During our final year of medical training, I would take turns with the other senior residents responding to cardiac arrests in the hospital. We’d spend weeks camped out in the doctor’s lounge, our hearts racing at the prospect of a patient’s heart stopping, bracing for the moment a shrill pager or overhead speaker would signal an emergency.
When the signal came, two dozen clinicians of different ranks and specialties would descend on the patient’s room. It was then the on-call senior’s job to conduct an efficient, morbid, sometimes miraculous symphony to revive a patient whose heart had stopped beating.
The clinical aspects of running a code are straightforward, requiring little more than a handful of medications and a stopwatch. But the leadership task is exceedingly complex. Within seconds, the doctor in charge needs to impose order on a chaotic room rife with alarms, shouts, needles and tears. Who’s performing chest compressions? Intubating the patient? Checking lab work that might unearth a clue? Who would be alerting the I.C.U. that a patient will — hopefully — be transferred within minutes?
Most people think of doctors as scientists, caregivers or educators. But we must also understand doctors as leaders. Physician leadership is critical for better patient outcomes, clinical performance and professional satisfaction. That’s true not only during emergencies, but also for managing chronic diseases or improving hospital efficiency.
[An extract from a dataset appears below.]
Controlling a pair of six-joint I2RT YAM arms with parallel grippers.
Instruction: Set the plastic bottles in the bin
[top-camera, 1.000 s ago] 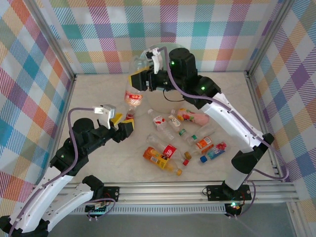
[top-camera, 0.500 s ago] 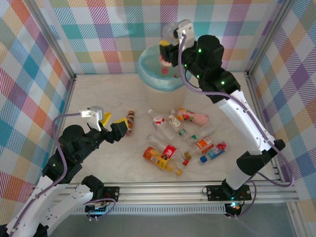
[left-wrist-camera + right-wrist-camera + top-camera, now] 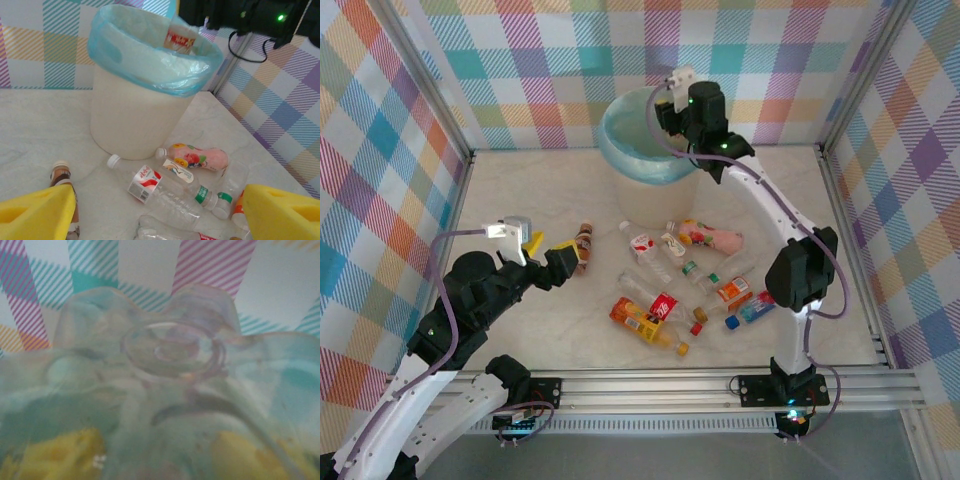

Consider a recent effort to improve care for patients with heart attacks — who are twice as likely to die at low-performing hospitals as high-performing ones. In a two-year program created by Dr. Leslie Curry of Yale and Dr. Elizabeth Bradley, now president of Vassar College, the Leadership Saves Lives initiative trained clinical leaders from 10 hospitals, with a focus on changing hospital culture and promoting proven practices. Clinicians received leadership education through yearly meetings, semi-annual workshops and continuous remote support.
Hospitals where leaders were able to transform culture — through engaging staff, better managing conflict and communicating more effectively about new care processes — saw large reductions in heart attack death rates. The Leadership Saves Lives Toolkit has been promoted by the American College of Cardiology and is now being used by some parts of the National Health Service in England.
“We know culture matters,” said Dr. Bradley. “But we wanted to show that you can take tangible steps to improve culture by training leaders. We thought we’d see an effect. We didn’t expect to see it so fast.”
Strong leaders are not only good for patients, but also for doctors, as a program from the Mayo Clinic illustrates. Each year, clinicians at Mayo assess their supervisors — all of whom are physicians — on a Leader Index, a simple 12-question survey of five leadership domains: truthfulness, transparency, character, capability and partnership. Does the physician-leader support colleagues? Are they approachable and fair? Do others feel psychologically safe working with them?
The results have been impressive. For every one-point increase in a leader’s score, there is a 9 percent improvement in professional satisfaction and a 4 percent decrease in burnout among frontline doctors. Across departments, nearly half of the variation in satisfaction can be explained by the Leader Index score of the chairperson.
“If you had an orchestra, you wouldn’t want a conductor who’s never played an instrument,” said Dr. Stephen Swensen, former director of leadership and organization development at the Mayo Clinic. “It’s the same with hospitals and physicians. Physician leaders are important — and the most important leader is the one closest to you.”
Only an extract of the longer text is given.